I am in my 4th year of making mead and last year was the first successful batch.
I have made a batch with apples and one with concord grapes.
First 2 yrs it came out sour.
Still a learning process.


----------



## Andrei (Jul 9, 2013)

longshot38 said:


> this is Joe's Ancient Orange spice Mead.
> 
> http://www.gotmead.com/index.php?option=com_content&task=view&id=1938&Itemid=14


"Block reason: Forbidden Category "Alcohol/Tobacco""
This is funny.
We are in the Homebrewing section.


----------



## deepfried (Aug 5, 2013)

I've got a brew of Strawberry apple cinnamon wine going.
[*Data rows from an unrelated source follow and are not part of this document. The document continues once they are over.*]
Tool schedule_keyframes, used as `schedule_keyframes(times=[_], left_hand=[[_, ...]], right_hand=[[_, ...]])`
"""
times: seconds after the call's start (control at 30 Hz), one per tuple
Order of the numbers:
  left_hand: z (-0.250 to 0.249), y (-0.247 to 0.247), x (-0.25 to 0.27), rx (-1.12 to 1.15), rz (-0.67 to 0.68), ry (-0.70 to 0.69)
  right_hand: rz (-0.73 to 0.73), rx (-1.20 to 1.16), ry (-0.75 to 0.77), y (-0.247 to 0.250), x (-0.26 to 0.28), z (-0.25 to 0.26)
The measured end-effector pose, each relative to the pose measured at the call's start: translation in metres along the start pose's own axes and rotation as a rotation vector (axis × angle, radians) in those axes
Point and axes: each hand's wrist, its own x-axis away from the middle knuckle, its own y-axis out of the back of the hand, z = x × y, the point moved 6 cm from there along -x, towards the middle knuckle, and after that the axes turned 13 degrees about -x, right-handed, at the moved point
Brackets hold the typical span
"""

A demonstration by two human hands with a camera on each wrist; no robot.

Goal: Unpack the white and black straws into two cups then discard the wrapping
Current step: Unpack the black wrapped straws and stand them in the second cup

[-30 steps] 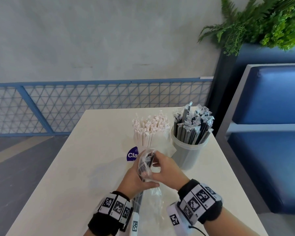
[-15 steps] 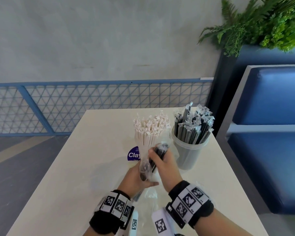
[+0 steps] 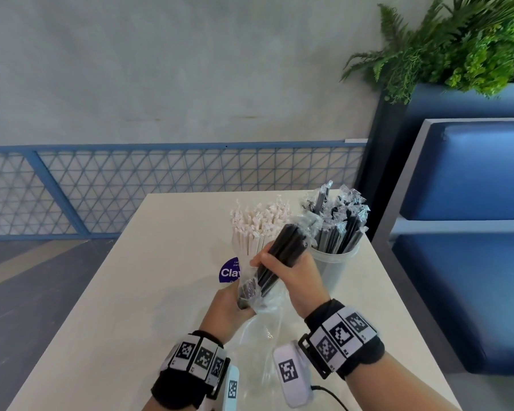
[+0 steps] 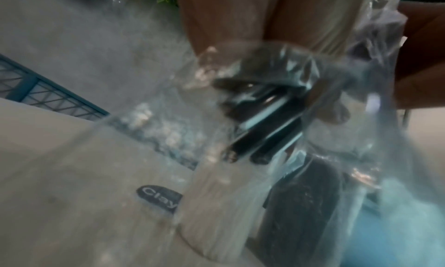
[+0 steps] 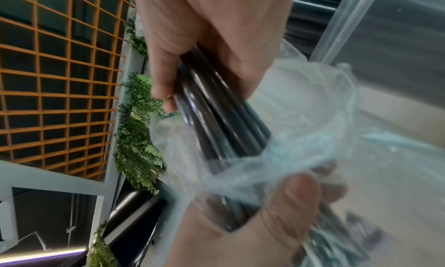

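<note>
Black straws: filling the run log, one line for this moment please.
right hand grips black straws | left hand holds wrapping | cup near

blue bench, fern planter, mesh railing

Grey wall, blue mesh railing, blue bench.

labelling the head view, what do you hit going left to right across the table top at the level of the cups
purple sticker → white straws → bundle of black straws held in the right hand → cup of black straws
</note>
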Motion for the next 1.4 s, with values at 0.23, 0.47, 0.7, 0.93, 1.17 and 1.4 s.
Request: schedule_keyframes(times=[0.23, 0.47, 0.7, 0.93, 1.17, 1.4], left_hand=[[0.008, 0.001, -0.006, 0.004, -0.002, -0.018], [0.019, 0.004, -0.008, -0.073, -0.053, 0.006], [0.027, 0.004, -0.011, -0.098, -0.056, 0.008], [0.032, 0.008, -0.01, -0.085, -0.071, 0.038], [0.049, 0.006, -0.013, -0.098, -0.119, 0.069], [0.041, 0.008, -0.008, -0.056, -0.119, 0.048]], right_hand=[[-0.306, -0.178, 0.149, 0.026, -0.015, 0.025], [-0.409, -0.175, 0.289, 0.052, -0.023, 0.067], [-0.458, -0.208, 0.471, 0.066, -0.028, 0.109], [-0.501, -0.336, 0.554, 0.081, -0.033, 0.134], [-0.58, -0.027, 0.682, 0.086, -0.035, 0.14], [-0.607, 0.156, 0.625, 0.087, -0.042, 0.109]])
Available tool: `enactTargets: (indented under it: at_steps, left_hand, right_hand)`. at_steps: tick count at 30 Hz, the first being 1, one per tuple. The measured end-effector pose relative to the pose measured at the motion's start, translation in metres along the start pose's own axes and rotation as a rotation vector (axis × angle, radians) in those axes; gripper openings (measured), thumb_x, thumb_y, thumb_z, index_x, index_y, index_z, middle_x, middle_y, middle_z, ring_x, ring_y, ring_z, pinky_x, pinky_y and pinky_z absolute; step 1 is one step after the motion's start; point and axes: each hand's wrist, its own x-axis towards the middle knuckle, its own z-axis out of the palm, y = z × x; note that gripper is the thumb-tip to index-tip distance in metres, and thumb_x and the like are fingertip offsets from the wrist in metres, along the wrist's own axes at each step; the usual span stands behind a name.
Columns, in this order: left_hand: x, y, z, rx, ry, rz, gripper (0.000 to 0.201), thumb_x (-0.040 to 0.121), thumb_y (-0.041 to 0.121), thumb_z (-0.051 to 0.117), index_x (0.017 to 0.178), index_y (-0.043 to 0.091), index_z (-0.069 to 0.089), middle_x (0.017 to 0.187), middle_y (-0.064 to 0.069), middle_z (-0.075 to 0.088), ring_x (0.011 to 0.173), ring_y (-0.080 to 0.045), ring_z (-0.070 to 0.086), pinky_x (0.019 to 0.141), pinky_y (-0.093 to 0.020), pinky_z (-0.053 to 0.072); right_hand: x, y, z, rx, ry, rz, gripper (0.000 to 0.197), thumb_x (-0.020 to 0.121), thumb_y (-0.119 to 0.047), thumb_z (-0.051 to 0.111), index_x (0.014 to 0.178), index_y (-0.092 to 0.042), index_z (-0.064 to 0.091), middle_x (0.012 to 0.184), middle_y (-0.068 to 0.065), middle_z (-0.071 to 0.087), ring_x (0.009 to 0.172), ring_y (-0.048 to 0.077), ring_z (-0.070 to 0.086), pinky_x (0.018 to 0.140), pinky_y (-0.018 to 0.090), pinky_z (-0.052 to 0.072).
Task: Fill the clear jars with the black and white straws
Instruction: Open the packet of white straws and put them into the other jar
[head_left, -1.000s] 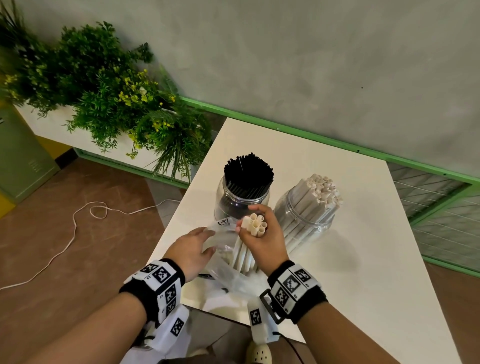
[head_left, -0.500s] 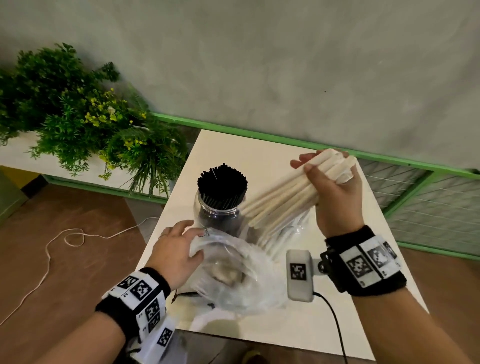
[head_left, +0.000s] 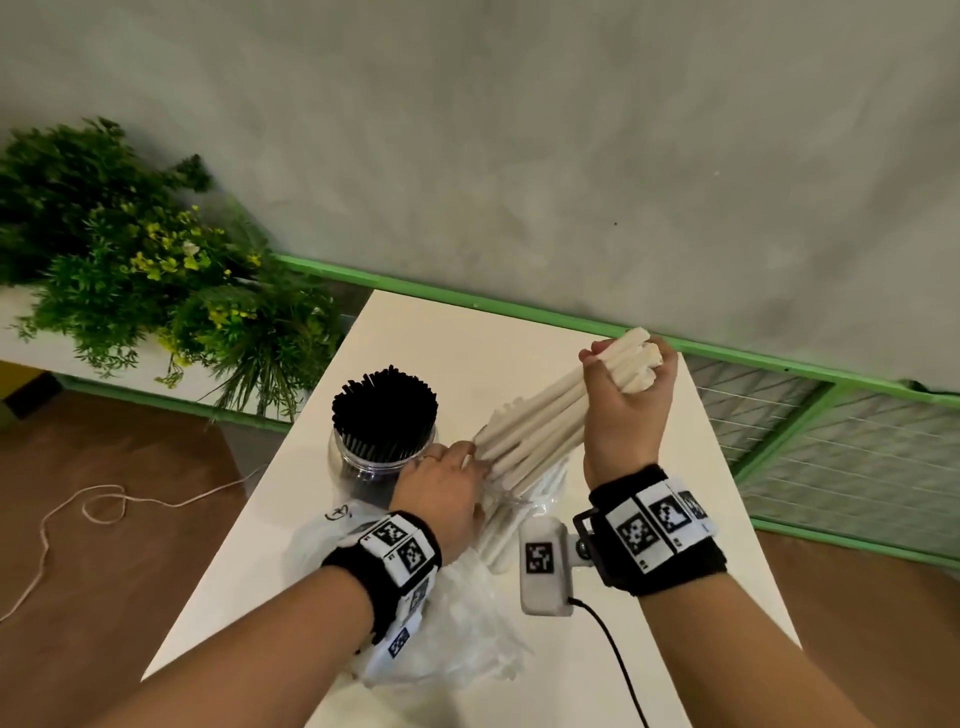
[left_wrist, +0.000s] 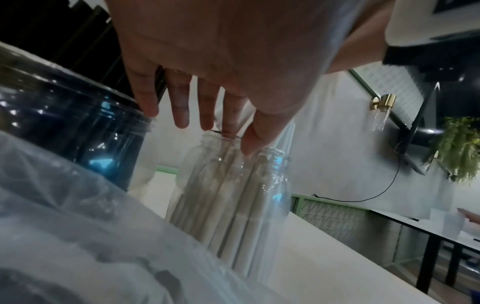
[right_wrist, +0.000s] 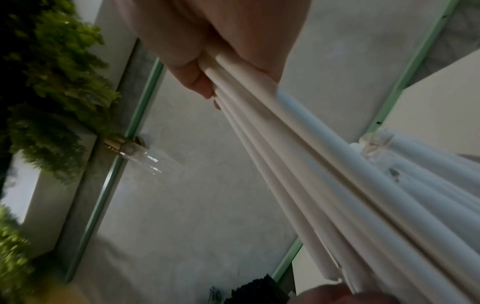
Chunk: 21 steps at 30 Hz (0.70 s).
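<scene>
My right hand (head_left: 626, 395) grips a bundle of white straws (head_left: 535, 421) by its upper end, tilted down to the left, also seen close up as white straws (right_wrist: 298, 164). Their lower ends sit at the mouth of the clear jar of white straws (left_wrist: 228, 185), which my hands mostly hide in the head view. My left hand (head_left: 447, 478) reaches to that mouth with straight fingers (left_wrist: 182, 102) against the straw ends. Just left stands the clear jar packed with black straws (head_left: 384, 415), upright, seen close as a dark jar (left_wrist: 64, 123).
A crumpled clear plastic bag (head_left: 457, 629) lies on the white table (head_left: 467, 343) under my left wrist. Green plants (head_left: 156, 270) stand off the table's left side. A green rail (head_left: 779, 369) and grey wall run behind. A white cord (head_left: 104, 504) lies on the floor.
My left hand has left the plastic bag and moved up to the white jar's mouth. My right hand has brought the straw bundle down, its lower ends now at that jar.
</scene>
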Motion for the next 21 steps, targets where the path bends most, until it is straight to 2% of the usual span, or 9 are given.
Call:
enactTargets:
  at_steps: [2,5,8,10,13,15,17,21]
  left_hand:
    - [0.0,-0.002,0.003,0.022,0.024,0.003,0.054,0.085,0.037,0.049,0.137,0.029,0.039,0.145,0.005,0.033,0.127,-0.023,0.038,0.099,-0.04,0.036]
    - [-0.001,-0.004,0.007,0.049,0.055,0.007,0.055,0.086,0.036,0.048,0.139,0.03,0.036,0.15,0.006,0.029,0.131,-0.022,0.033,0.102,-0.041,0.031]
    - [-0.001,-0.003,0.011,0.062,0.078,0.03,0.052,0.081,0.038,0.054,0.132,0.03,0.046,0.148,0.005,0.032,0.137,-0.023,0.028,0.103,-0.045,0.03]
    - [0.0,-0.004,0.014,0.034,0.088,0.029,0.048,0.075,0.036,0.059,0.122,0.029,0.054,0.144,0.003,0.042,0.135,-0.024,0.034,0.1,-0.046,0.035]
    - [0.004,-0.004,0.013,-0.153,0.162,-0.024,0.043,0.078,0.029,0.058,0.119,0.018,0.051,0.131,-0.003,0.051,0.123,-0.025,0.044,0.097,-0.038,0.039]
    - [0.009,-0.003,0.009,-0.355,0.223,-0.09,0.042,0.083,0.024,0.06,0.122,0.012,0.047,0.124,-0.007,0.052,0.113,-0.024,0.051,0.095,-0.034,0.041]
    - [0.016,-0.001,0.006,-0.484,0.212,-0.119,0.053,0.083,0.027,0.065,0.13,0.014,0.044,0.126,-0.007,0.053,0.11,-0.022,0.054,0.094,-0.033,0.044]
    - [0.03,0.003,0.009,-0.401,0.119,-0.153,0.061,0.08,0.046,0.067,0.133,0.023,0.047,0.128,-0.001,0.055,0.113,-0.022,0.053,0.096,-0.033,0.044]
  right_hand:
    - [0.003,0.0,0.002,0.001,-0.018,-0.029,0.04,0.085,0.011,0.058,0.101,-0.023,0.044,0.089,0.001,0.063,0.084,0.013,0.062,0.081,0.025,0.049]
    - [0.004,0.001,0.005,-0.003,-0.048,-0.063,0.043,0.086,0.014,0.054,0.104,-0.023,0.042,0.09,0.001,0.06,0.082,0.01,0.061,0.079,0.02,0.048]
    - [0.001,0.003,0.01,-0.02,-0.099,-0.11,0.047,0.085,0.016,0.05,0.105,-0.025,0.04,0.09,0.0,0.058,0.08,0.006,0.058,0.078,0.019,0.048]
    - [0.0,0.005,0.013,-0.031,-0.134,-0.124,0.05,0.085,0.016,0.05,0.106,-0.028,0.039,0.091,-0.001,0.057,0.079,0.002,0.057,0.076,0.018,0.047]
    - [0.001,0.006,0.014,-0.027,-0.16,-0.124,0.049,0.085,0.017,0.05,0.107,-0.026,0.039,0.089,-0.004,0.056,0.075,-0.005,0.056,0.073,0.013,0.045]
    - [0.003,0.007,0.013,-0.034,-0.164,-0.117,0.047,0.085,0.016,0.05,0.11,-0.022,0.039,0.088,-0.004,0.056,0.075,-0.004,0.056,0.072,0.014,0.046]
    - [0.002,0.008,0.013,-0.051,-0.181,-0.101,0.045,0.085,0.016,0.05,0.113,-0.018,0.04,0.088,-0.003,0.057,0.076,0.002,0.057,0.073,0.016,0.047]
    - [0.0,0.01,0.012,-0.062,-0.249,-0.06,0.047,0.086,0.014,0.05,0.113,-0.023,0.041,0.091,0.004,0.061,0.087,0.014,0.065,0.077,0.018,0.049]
I'll get some pics up in a bit. Should be delicious. My first home brewing. 

:darkbeer:


----------



## Andrei (Jul 9, 2013)

At least 40 days of controlled fermentation.


----------



## BigM (Mar 22, 2008)

I decided to give this a try. I've never brewed anything in my life so it should be interesting at least! lol


----------



## longshot38 (Dec 19, 2006)

Andrei said:


> "Block reason: Forbidden Category "Alcohol/Tobacco""
> This is funny.
> We are in the Homebrewing section.


i clicked it and it went straight to gotmead. maybe something with the settings on your browser or provider?

dean


----------